El pase de Jeanette, la película que el director francés Bruno Dumont le dedicó a la infancia de la doncella de Orleans, que la prensa desplazada a Cannes vivió en la edición de 2018 de este festival fue un evento de tal magnitud que merece encabezar este texto. El acercamiento al género musical prometía crear disensiones entre los acreditados, pero la mirada desacralizadora de Dumont sobre la mayor heroína de la historia de Francia produjo un enfrentamiento sin antecedentes conocidos en la misma sala de proyección: algunos críticos protestaban airados, otros abandonaban la sala renegando sobre la vulgarización de los mitos, algunos más aplaudían con fervor y otros, finalmente, asistían extasiados a las imágenes del realizador francés.
Posteriormente, esta misma polémica se trasladó a las páginas web y a los diarios y revistas especializados. La aparente desidia de Dumont en cuanto a la construcción de los números musicales presentes a lo largo de todo el metraje, el diseño chanante de algunos de los personajes protagonistas o la puesta en escena de las visiones de Santa Juana (dotando a las mismas de un contexto irónico, según algunos) eran los argumentos que defendían aquellos que consideraban el filme un ultraje a la historia del país vecino.

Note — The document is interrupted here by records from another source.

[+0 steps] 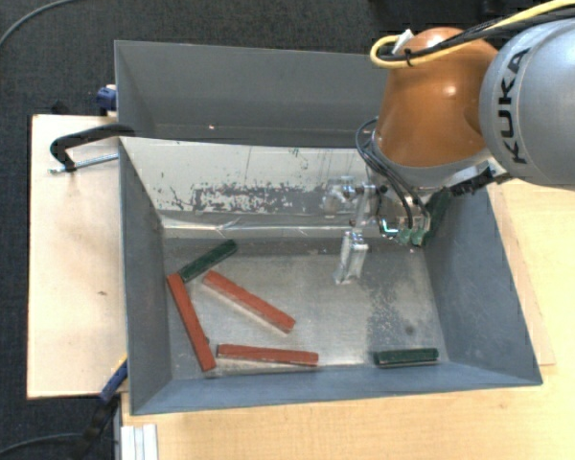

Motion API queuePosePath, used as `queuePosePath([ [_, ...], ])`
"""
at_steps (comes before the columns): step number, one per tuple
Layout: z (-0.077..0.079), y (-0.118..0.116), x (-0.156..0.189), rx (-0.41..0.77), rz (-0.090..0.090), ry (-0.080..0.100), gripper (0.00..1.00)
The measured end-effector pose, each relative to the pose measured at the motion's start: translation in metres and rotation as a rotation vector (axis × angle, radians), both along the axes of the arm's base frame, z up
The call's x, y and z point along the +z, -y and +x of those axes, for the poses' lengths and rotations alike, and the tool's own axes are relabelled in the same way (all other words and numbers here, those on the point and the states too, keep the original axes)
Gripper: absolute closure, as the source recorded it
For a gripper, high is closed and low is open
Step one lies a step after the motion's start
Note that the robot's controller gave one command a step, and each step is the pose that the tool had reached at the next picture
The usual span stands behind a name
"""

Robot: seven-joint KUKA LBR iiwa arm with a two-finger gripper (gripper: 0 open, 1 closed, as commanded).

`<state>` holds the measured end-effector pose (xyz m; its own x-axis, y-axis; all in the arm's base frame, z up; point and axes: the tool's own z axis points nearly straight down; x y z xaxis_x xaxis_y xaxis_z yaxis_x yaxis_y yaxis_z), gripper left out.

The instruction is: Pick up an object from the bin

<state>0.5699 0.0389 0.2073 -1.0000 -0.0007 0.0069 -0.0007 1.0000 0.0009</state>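
My gripper (350,260) hangs over the bin's middle right, close to the back wall, with nothing seen in it. The nearest thing is a red flat bar (248,301) lying slantwise on the floor to the gripper's lower left. A dark green bar (405,356) lies flat by the front wall, below and to the right of the gripper. Another dark green bar (208,260) rests tilted at the left, near the back wall.
Two more red bars lie on the floor: one (190,321) along the left wall, one (266,356) along the front wall. The arm with its orange cover reaches in over the bin's right back corner.
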Motion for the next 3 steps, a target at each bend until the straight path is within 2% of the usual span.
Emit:
queuePosePath([
  [1, -0.032, -0.074, -0.075, -0.022, 0.002, -0.003, 0.0],
  [2, -0.05, -0.081, -0.14, -0.075, -0.001, -0.001, 0.0],
  [3, -0.048, -0.081, -0.137, -0.076, 0.001, 0.006, 1.0],
])
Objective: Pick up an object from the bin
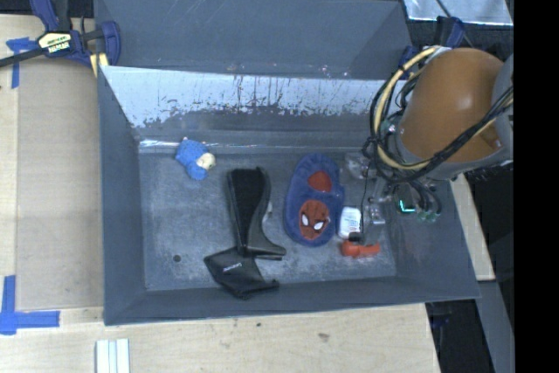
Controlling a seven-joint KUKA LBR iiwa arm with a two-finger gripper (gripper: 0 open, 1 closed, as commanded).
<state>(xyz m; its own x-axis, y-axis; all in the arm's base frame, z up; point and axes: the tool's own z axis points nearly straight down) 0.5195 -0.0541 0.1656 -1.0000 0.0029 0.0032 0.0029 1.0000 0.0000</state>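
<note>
1. Grey metal bin (122,214) with sloped walls, a few loose things on its floor.
2. At the floor's right end lies a small white item (350,221), with a red piece (360,250) just below it.
3. Just beside the white item, the gripper (374,210) is low and pointing down; I cannot tell whether it is released or clenched.
4. Above it, over the right wall, sits the wrist's orange cover (454,105), looped with cables (384,113).
5. Leftward lie a blue slipper (313,201) with a red face, a black boot-shaped thing (244,231) and a small blue toy (194,159).
</note>
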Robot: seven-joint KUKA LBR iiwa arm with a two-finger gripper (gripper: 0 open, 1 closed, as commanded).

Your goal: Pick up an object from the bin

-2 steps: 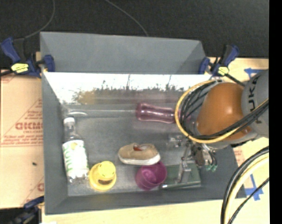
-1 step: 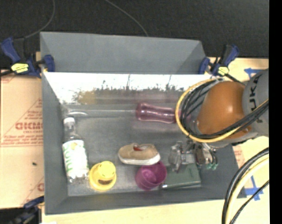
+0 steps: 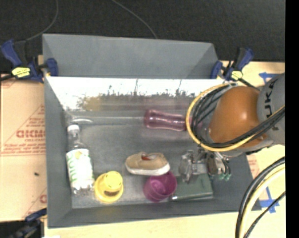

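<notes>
Gripper (image 3: 203,166): you see it low at the right front of the bin (image 3: 129,58), over a flat dark green thing (image 3: 198,190).
Gripper state: you cannot tell if it is spread or pressed together.
Nearest things: a magenta cup (image 3: 159,187) just to its left; a beige shoe (image 3: 147,164) behind the cup.
Left side: a clear bottle (image 3: 77,165) and a yellow round toy (image 3: 109,186).

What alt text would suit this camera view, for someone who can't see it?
A robot arm's gripper hangs in the right of a grey metal bin, over a flat dark green thing. Left of it lie a purple cup, a beige shoe, a round yellow thing and a clear bottle; a pink vase lies farther back.
</notes>
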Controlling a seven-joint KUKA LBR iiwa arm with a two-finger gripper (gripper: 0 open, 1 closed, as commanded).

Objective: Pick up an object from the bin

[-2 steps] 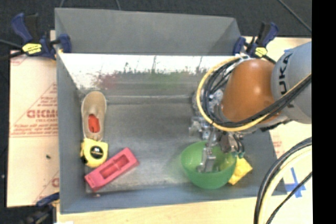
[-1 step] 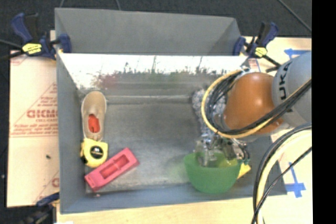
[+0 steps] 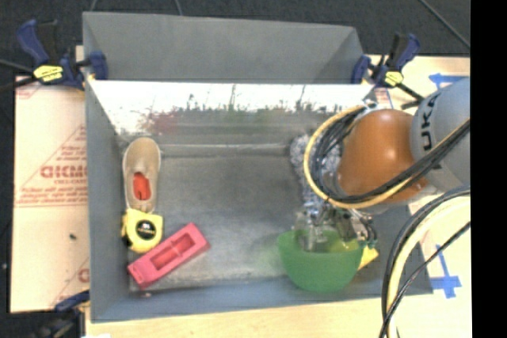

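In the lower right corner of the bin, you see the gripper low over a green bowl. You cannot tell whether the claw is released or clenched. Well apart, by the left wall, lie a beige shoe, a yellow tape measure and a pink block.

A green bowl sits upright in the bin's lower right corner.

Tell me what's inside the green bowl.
The gripper hangs inside the green bowl. A yellow thing shows at its right rim, inside or outside I cannot tell. The gripper covers the bowl's bottom.
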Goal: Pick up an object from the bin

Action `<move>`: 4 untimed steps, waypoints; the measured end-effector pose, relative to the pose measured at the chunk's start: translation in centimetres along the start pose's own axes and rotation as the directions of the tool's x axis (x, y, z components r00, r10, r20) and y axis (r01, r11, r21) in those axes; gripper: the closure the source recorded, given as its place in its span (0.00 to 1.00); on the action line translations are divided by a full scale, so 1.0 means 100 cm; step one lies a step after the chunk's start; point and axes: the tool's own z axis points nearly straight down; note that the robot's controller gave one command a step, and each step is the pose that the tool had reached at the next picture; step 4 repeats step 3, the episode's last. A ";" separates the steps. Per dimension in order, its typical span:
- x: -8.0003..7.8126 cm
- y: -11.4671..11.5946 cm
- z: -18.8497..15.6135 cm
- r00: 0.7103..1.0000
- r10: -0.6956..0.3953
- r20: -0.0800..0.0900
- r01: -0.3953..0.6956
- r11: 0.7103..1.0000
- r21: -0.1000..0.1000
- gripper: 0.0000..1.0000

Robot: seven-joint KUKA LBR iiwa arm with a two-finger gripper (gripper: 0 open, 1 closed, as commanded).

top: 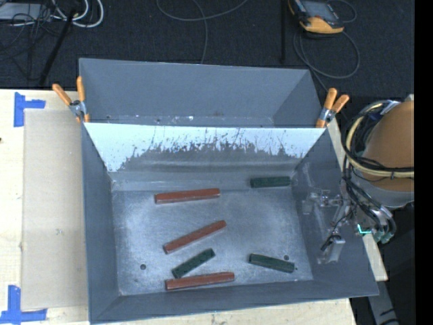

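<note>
We judge the pick as not yet begun: nothing is lifted, and every candidate lies flat on the floor of the grey metal bin (98, 202), whose sheet walls slope inward and whose floor is scuffed and speckled pale. Starting at the bin's left half, the back brown bar (187, 196) lies near the foot of the bin's rear wall, a long, flat, matte reddish strip, nearly level. Toward the bin's front, the short green bar (193, 263) is dark, dull and stubby, lying on a slant. Just above it, at the bin's middle, the middle brown bar (195, 236) slants the same way, and the front brown bar (200, 281) runs along the bin's front wall. In the bin's right half, the back green bar (270, 181) sits close to the rear wall and the front green bar (271, 263) lies near the front right corner. All six look rigid, straight-edged and thin, so we expect them to need a low, close grip. The metal gripper (329, 248) hangs by the bin's right wall, over the slope rather than over any bar. Whether the jaws are released or clenched we cannot tell, and we see nothing in them. The approach, the grasp and the lift all remain to be done.
</note>
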 end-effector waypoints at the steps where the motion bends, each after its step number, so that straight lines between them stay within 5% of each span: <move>1: 0.006 0.040 0.154 0.999 0.035 0.016 -0.036 0.999 0.001 0.00; 2: 0.009 0.040 0.153 1.000 0.030 0.007 -0.030 1.000 0.002 1.00; 3: -0.016 0.039 0.004 1.000 0.003 0.017 -0.003 1.000 0.003 1.00; 4: -0.016 0.039 0.004 1.000 0.003 0.017 -0.003 1.000 0.003 1.00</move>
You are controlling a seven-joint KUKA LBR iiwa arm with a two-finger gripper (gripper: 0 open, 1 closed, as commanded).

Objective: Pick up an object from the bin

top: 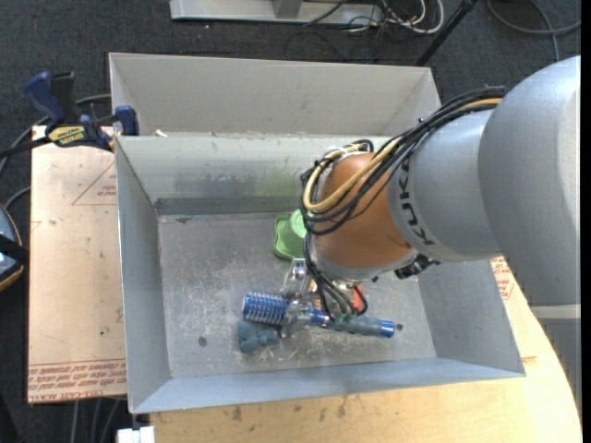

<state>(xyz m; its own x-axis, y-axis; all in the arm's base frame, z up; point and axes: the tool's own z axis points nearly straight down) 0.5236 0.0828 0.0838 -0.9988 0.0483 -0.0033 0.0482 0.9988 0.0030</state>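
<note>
Near edge: the front wall of the grey metal bin (pixel 323 381) runs across the bottom of the view, with bare, scuffed floor just behind it.

Front of floor: a small dark teal lump (pixel 251 338) lies on the bin floor, touching or just beside the bristle end of a brush.

Brush: a blue brush (pixel 268 309) lies flat, its ridged bristle head to the left and its slim handle running right towards a blue tip.

Gripper: the gripper (pixel 303 295) is low over the brush, about where the head meets the handle. The wrist above it hides its working end, so I cannot tell whether it is spread, closed or clamped on anything.

Wrist: an orange cover (pixel 355 220) wrapped in looping cables (pixel 323 187) sits above the gripper. The grey arm comes in from the right.

Behind the wrist: a pale green thing (pixel 288 236) lies towards the back of the floor, half hidden by the cover.

Likely target: the brush, judging by where the gripper sits.

Risk: the handle is thin and lies flat, so a closing grip could slide off it or press into the floor.

Risk: the teal lump sits so close that it could be caught or knocked aside.

Risk: held off-centre, the brush could tip and drop.
</note>
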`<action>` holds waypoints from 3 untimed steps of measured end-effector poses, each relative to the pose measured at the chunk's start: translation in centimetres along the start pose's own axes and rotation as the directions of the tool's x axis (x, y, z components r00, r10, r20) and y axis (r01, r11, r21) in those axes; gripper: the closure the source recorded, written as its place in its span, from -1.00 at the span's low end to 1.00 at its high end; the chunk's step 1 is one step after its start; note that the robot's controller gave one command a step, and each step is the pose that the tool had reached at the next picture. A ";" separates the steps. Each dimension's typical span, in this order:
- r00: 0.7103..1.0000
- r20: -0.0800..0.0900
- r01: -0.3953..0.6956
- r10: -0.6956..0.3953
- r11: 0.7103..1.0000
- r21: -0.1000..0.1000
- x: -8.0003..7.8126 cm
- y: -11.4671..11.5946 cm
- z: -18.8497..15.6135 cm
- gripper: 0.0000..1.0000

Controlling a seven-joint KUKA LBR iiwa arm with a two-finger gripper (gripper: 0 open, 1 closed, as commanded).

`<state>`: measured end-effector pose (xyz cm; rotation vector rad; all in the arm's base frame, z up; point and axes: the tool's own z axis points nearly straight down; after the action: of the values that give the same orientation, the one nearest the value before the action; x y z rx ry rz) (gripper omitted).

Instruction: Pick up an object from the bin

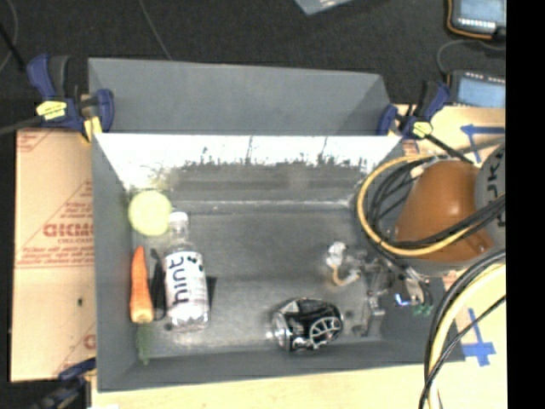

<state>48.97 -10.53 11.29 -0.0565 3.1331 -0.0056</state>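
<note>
Black-and-silver crumpled packet [306, 324] lies just beside the gripper [373, 303] in the grey metal bin [255, 245]; jaw state cannot be told.

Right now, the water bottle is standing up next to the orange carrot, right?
Not quite. The water bottle is lying down on its side, not standing up. It is next to the orange carrot, as the camera view shows.
</note>
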 end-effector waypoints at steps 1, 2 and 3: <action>1.000 -0.004 -0.023 0.023 1.000 -0.002 0.6 4.7 3.5 -1.00; 0.996 -0.001 0.091 -0.091 0.996 -0.002 -0.1 6.9 3.8 -1.00; 0.872 0.005 0.490 -0.490 0.872 0.003 -1.4 8.6 4.1 1.00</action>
<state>50.12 -1.94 7.12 -0.8464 3.0123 -0.0106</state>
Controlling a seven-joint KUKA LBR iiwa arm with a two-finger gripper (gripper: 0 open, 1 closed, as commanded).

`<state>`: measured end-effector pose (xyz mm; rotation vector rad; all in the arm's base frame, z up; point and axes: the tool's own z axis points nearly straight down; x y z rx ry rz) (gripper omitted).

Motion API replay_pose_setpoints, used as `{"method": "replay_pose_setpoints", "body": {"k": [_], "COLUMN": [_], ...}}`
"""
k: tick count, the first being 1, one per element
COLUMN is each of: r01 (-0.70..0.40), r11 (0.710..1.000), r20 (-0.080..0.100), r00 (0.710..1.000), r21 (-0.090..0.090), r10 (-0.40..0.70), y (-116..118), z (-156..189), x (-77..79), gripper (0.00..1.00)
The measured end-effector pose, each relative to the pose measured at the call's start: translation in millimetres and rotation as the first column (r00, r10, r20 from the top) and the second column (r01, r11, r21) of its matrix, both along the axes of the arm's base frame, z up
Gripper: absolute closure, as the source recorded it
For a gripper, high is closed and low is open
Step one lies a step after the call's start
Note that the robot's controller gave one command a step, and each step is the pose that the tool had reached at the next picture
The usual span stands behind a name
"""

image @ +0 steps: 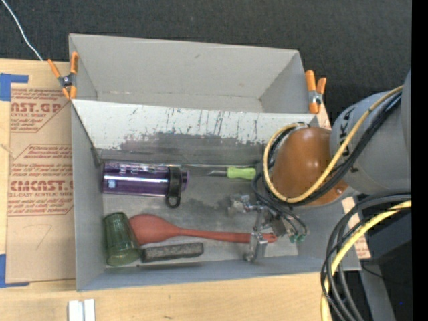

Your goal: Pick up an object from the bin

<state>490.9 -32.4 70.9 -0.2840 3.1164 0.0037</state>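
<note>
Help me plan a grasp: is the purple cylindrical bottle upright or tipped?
Tipped: the purple cylindrical bottle lies lengthwise on its side.

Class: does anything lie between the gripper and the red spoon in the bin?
Nothing visible does: the gripper is right at the handle end of the red spoon. The dark bar lies alongside, further left.

the bin (200, 65) is seen in grey, streaked dark on its far wall. a purple bottle (137, 178) is capped in black; a spoon (157, 229) is coloured red, a cup (119, 239) green, a screwdriver handle (241, 173) green.
</note>
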Motion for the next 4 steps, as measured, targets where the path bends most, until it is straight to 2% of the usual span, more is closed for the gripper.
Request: {"method": "replay_pose_setpoints", "body": {"k": [1, 4], "r01": [0.103, 0.12], "r11": [0.995, 0.993], "r20": [-0.01, -0.012], "r00": [0.995, 0.993], "r21": [-0.001, 0.0], "r10": [-0.103, -0.12], "y": [6.9, 8.4], "z": [-1.7, 12.3], "x": [0.3, -0.2], "gripper": [1.0, 1.0]}}
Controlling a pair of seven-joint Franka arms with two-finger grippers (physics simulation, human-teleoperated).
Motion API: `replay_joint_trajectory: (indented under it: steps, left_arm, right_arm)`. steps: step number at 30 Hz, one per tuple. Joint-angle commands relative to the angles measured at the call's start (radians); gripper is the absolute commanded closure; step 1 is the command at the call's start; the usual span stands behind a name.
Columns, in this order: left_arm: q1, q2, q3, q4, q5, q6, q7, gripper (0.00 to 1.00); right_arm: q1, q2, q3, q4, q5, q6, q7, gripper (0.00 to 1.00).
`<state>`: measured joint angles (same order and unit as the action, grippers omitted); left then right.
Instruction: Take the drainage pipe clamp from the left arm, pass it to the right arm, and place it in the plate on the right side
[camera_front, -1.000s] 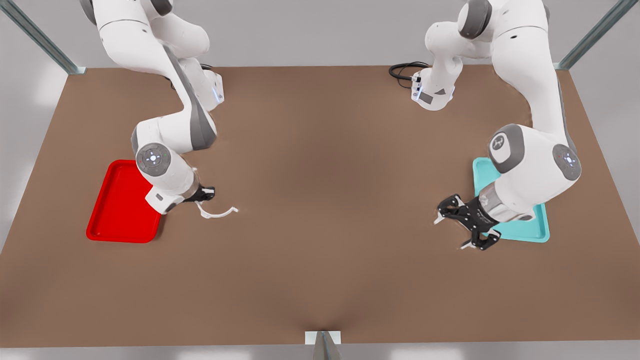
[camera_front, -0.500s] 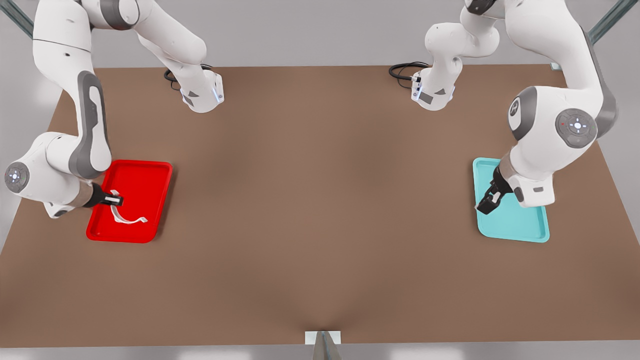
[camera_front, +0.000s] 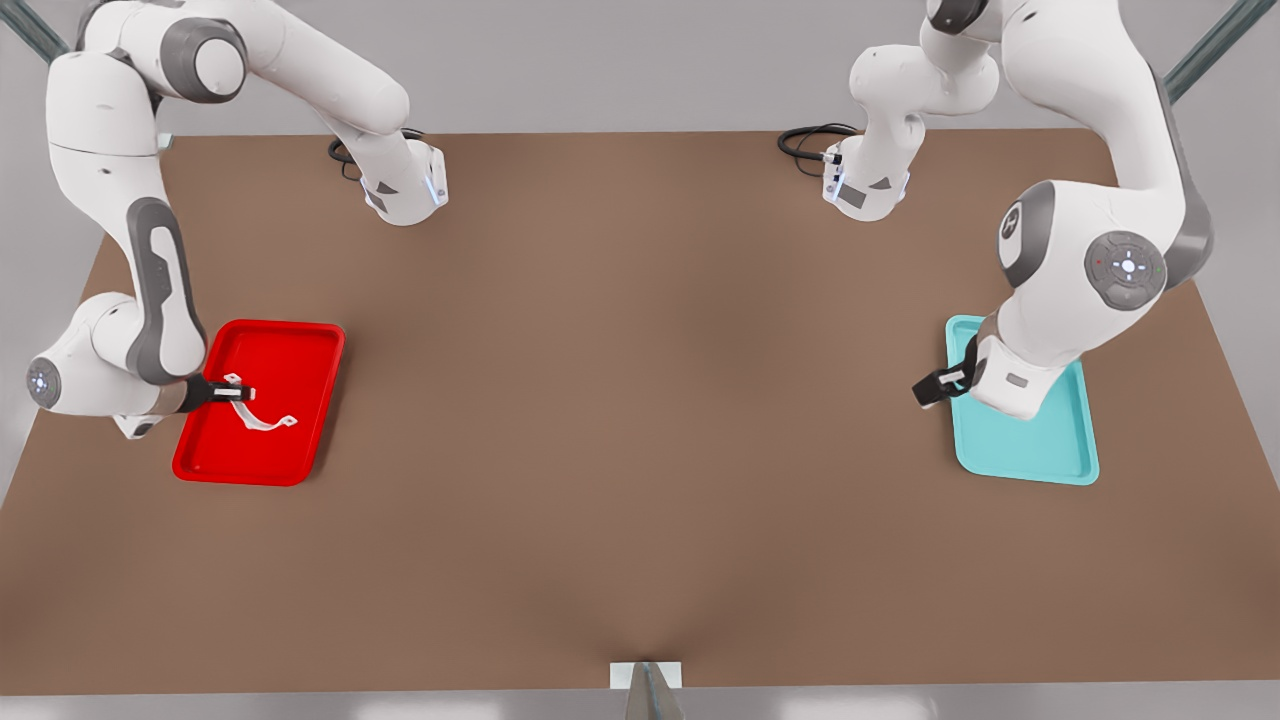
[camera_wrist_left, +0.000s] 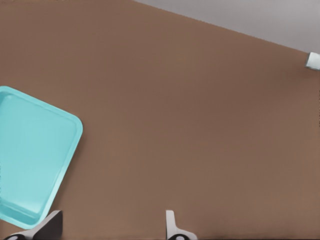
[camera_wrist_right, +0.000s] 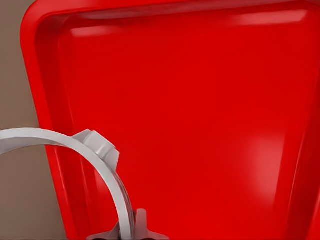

Por otra parte, sus defensores, sostenían que la humanización de la patrona de Francia suponía una actualización del mito a nuestros tiempos, una modernización necesaria, y que los excesos barrocos de Dumont no eran sino la traslación de un universo fílmico propio, ya presente en anteriores trabajos del autor como Ma Loute o P’tit Quinquin.
Vistos los antecedentes, había cierta expectación por conocer hacia que lado de la balanza iba a inclinarse Bruno Dumont con la continuación de la biografía fílmica de Juana. Una vez vista, debemos concluir que hacia ninguno de los dos: Jeanne es un nuevo giro de Dumont a su cine y, a la vez, un plantón a todos aquellos que habían prefijado su postura previamente al visionado de la misma. Cierto es que ya en la primera parte de la historia había cierta tendencia, en algunos tramos de la misma, al ascetismo narrativo, a una pureza en la presentación de los elementos de la puesta en escena que la desvestían de cualquier artilugio o artificiosidad, acercando su trabajo al de antecedentes fílmicos como Robert Bresson, pero también es cierto que el estruendo de los excesos “dumontianos” ensordecían ese tratamiento espiritual de la imagen, vestían su desnudez con aparatosos oropeles, confundían el discurso. En el repaso a la segunda parte de la vida de Juana de Arco, Dumont lleva esta pulcra austeridad a su extremo, algo que, en cierto sentido, resulta perfectamente adecuado, al ser el de la Santa de Orleans el ejemplo máximo de temperancia y sobriedad.
Mención aparte cabe hacer a cómo, sin hacer un discurso evidente, subrayado con un rotulador de trazo grueso, de la propia vida de su protagonista se obtiene un trasfondo de revelación feminista. Un subtexto que nace siempre del contraste entre la pureza y la ingenuidad del discurso de Juana y la doblez y mirada calculadora de los hombres que la rodean: desde aquellos que la abandonan o traicionan en su intento de tomar París, hasta los monjes borgoñones que asumen el papel de acusadores en su juicio y ejecución. Es en estos momentos de confrontación teórica y visual entre la candidez de Juana y la disertación sofista de sus torturadores, donde el filme de Dumont toma autentico vuelo, gracias al asombroso trabajo de su joven protagonista Lise Leplat Prudhomme y a la traslación de las actas judiciales del proceso de Rouen, adaptadas para la ocasión y testimonio histórico de cómo siempre la integridad sale triunfadora de su pugna contra el cinismo, por muchos años que puedan transcurrir para que dicha victoria se certifique.
Al final de la proyección, pudimos ver a varios compañeros llorando por el destino de Santa Juana de Francia. No sé si eran los mismos que el año pasado abandonaban la sala, pero me gusta creer que sí.